18 To Life

by xoxambrosiax



Category: Original Work
Genre: Gen
Language: English
Status: In-Progress
Published: 2019-01-27
Updated: 2019-01-27
Packaged: 2019-10-17 17:48:06
Rating: Mature
Warnings: Creator Chose Not To Use Archive Warnings
Chapters: 2
Words: 2,399
Publisher: archiveofourown.org
Story URL: https://archiveofourown.org/works/17565140
Author URL: https://archiveofourown.org/users/xoxambrosiax/pseuds/xoxambrosiax
Summary: Rose Shelly is an 18 year old who is fed up with her life. She's decided to end it all, but is leaving a memoir as an explanation. This is also on Wattpad.





	1. The Past Marks The Future.

Hello. My name is Rose Shelley.

If you're reading this, you're probably thinking about how much of a copycat I am. After all, there already is a story about a beautiful girl, a clever girl who left behind cassette tapes with blackmail on those who wronged her and paved the way to her suicide. A girl who was pursued by the popular boys.

A girl who was friends with the popular kids. A girl who was wronged by these very same people. 

But what about when the story is different? What about when it's not about a beautiful girl who was betrayed by her friends?

What happens when the story is about an average looking girl who was never betrayed by anyone, because she was never important enough to even look at? 

That's my story. So sit down, grab something to snack on, and read if you want. I don't have anything to keep you here, but if you read this, maybe you'll learn something new about yourself. 

So like I mentioned before, my name is Rose Shelley.
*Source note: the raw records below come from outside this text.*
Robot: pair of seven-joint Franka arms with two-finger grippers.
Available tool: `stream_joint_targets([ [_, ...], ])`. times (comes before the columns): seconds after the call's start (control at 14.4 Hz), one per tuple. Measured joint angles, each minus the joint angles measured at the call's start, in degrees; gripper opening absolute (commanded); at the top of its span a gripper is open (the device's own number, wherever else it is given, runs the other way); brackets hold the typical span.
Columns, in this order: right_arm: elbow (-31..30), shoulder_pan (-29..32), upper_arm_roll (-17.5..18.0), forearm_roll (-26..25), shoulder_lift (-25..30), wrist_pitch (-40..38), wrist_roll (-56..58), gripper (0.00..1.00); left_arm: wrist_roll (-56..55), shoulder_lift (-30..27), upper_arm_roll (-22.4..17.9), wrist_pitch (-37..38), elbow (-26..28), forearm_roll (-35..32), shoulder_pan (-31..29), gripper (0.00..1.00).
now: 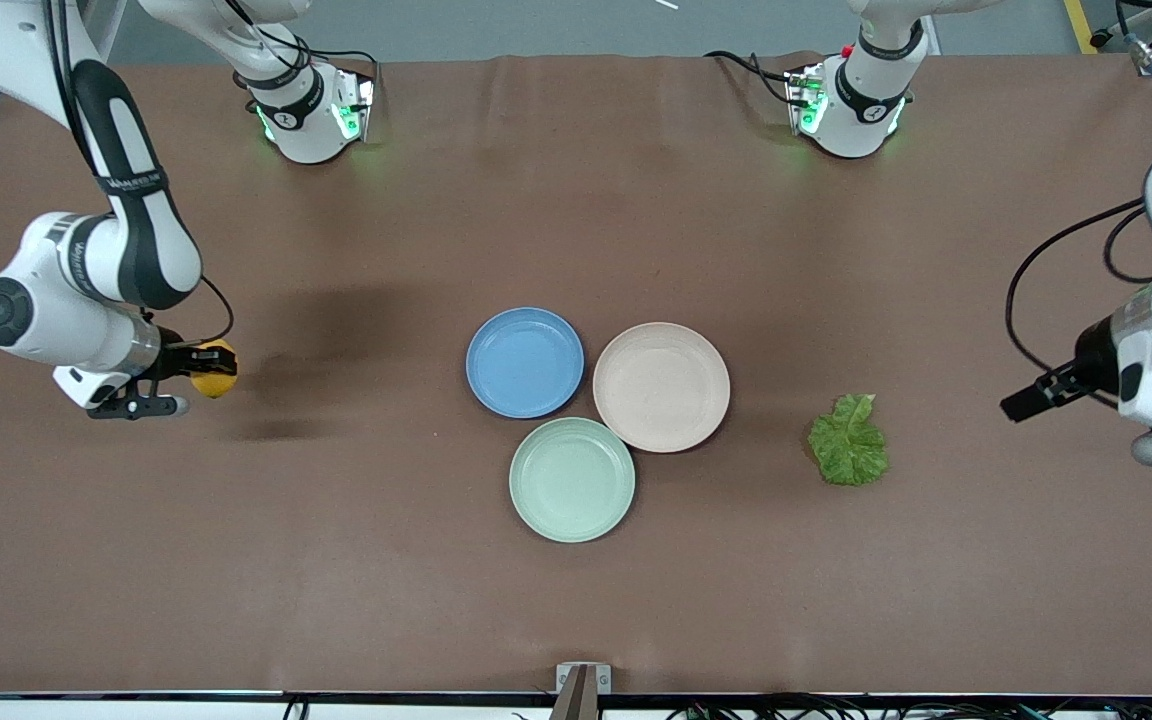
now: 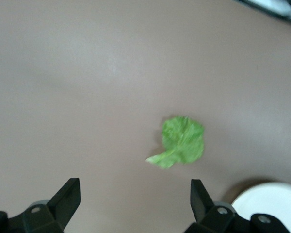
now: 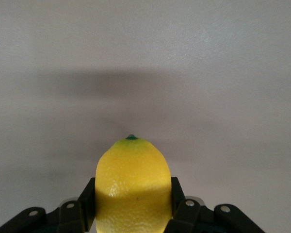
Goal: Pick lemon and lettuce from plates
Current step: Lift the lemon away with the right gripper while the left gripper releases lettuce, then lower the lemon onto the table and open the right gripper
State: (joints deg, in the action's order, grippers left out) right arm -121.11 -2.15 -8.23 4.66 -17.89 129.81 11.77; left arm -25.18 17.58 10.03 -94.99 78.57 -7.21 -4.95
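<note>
My right gripper is shut on the yellow lemon and holds it above bare table at the right arm's end. In the right wrist view the lemon sits between the black fingers. The green lettuce lies flat on the table, off the plates, beside the beige-pink plate toward the left arm's end. The blue plate touches the beige-pink one; both hold nothing. My left gripper is open and empty, over the table's left-arm end. The left wrist view shows the lettuce ahead of that gripper.
A mint-green plate with nothing on it lies nearer the front camera, touching the other two plates. Brown cloth covers the table. Both arm bases stand along the table's edge farthest from the camera.
</note>
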Motion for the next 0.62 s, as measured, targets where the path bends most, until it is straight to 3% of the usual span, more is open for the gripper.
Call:
stream_joint_targets([
  [0.35,-0.13,0.0,0.11,0.0,-4.17,5.04,0.0,0.21,5.51,-7.64,0.8,8.21,-1.02,0.91,0.49,1.0],
  [0.49,-0.15,0.0,0.18,0.0,-5.58,6.8,0.0,0.24,8.77,-11.82,0.81,10.11,1.39,4.31,0.74,1.0],
  [0.62,-0.12,-0.02,0.25,0.0,-6.57,7.84,0.0,0.32,12.37,-16.51,0.06,10.54,6.43,5.9,0.7,1.0],
])
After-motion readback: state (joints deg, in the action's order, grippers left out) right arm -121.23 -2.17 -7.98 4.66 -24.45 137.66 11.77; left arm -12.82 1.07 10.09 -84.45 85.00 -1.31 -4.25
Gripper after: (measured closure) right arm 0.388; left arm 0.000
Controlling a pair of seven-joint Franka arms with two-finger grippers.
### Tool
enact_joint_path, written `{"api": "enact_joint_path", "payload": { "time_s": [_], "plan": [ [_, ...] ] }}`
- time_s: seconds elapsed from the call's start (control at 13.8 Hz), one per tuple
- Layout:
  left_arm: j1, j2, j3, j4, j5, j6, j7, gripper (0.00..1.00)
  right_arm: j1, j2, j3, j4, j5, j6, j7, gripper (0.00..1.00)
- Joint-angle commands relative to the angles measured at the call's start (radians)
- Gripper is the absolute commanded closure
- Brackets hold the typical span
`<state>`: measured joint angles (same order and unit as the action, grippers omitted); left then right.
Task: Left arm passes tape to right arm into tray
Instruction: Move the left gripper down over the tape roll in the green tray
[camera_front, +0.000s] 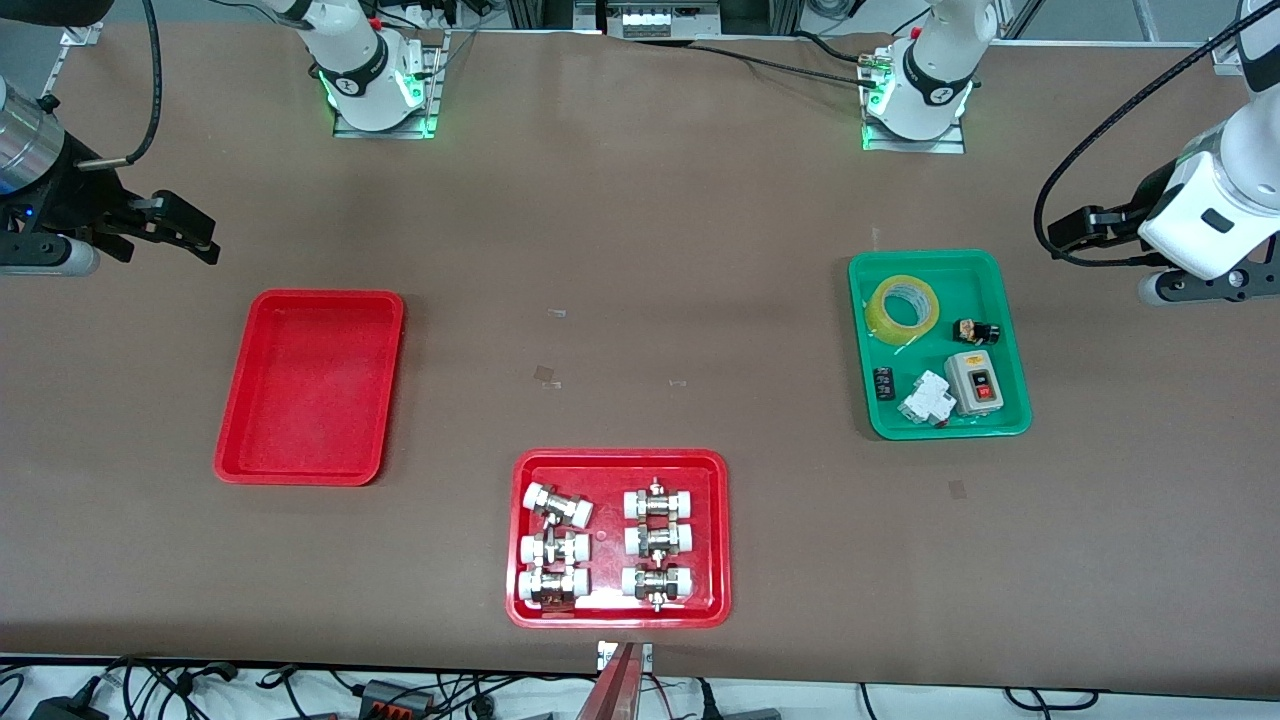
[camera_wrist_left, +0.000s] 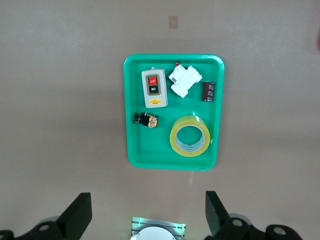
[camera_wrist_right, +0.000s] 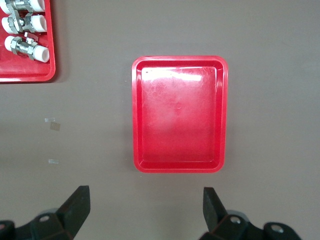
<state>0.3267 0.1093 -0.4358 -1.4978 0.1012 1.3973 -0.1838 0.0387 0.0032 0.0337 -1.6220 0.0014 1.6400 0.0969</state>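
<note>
Both grippers hang with fingers spread wide and empty: the left gripper (camera_wrist_left: 147, 215) over bare table beside the green tray (camera_front: 1008, 330), the right gripper (camera_wrist_right: 145, 210) beside the empty red tray (camera_front: 232, 440). The tape (camera_front: 903, 310) lies flat in the green tray, near a grey switch box (camera_wrist_left: 154, 88) whose buttons read "OFF" and "ON".

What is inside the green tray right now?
The green tray holds the tape lying flat, a grey on/off switch box, a white breaker, a small black-and-gold part and a small black cylinder. Whatever is under the tape is covered.
</note>
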Motion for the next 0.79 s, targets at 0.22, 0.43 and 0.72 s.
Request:
{"api": "enact_joint_path", "payload": {
  "time_s": [0.22, 0.43, 0.72],
  "plan": [
    [-0.001, 0.0, -0.027, 0.024, 0.018, -0.011, 0.007, 0.0, 0.006, 0.008, -0.001, 0.025, -0.031, -0.022, -0.002, 0.0],
    [-0.005, 0.036, -0.027, 0.018, 0.017, -0.017, 0.023, 0.0, 0.009, 0.006, -0.001, 0.022, -0.031, -0.025, 0.014, 0.0],
    [0.008, 0.194, -0.026, -0.028, 0.018, 0.043, 0.015, 0.0, 0.009, 0.006, -0.001, 0.019, -0.031, -0.028, 0.015, 0.0]
  ]
}}
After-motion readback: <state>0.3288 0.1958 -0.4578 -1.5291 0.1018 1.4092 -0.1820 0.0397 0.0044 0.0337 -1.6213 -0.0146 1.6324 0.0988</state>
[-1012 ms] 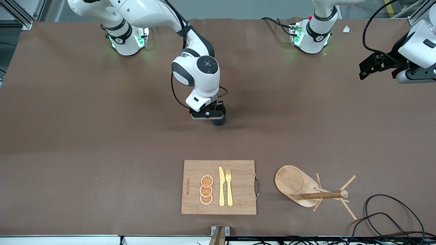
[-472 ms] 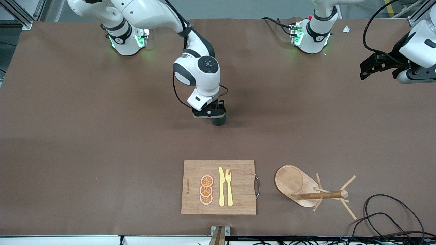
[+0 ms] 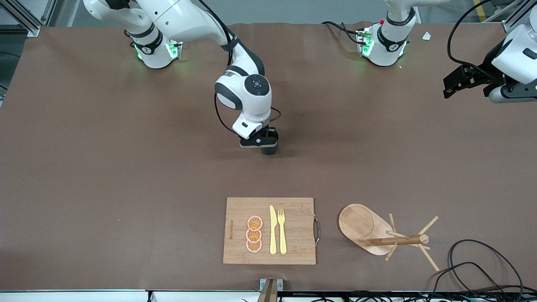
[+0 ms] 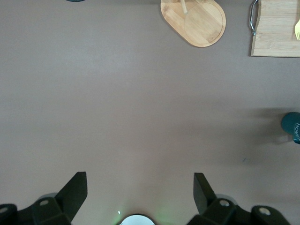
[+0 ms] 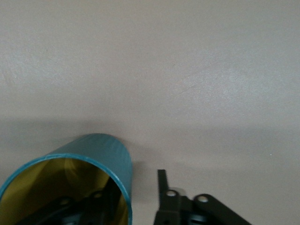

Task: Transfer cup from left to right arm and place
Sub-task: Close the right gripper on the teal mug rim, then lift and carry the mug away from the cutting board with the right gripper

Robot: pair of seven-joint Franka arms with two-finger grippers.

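Cup (image 3: 269, 149) sits mid-counter with the right gripper (image 3: 261, 141) straddling its rim, one jaw inside, closing but not clearly clamped. Rigid, probably slick glaze, so pinching the wall seems best. Left gripper (image 3: 457, 82) waits over its end of the counter, jaws apart.

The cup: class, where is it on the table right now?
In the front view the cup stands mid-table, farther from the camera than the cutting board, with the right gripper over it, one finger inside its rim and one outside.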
Welcome to my blog.

 

I want to say that everything started four years ago when high school began, but unfortunately, this story is longer than I would like. Everything started the year I was forced to come to this country. Let me take you back to a simpler time: 2005.

A young girl crying in her grandmother's arms; two young children being placed on a plane, hand in hand. I had been happy with the ones i loved and in one day, I was being taken away from those very same people: to go somewhere far away. I was too young to understand that it was to help us, and I didn't want to leave. But I was too young. Helpless. That doesn't mean that I didn't try to stay.

I vaguely remember a stewardess, who upon seeing me in tears, picked me up, held me, and calmed me down. She then taught me how to put the seat belt on and how to take it off. 

She unbuckled it, probably believing that I would place it back, but I didn't. Instead, I looked at the walkway, and all of the people boarding, and once I saw an opening, I ran as fast as I could. I ran out of the plane, into the airport looking for my family. My heart was racing, and the air was cool against my skin. I thought I felt someone behind me, and I thought it was a cop. 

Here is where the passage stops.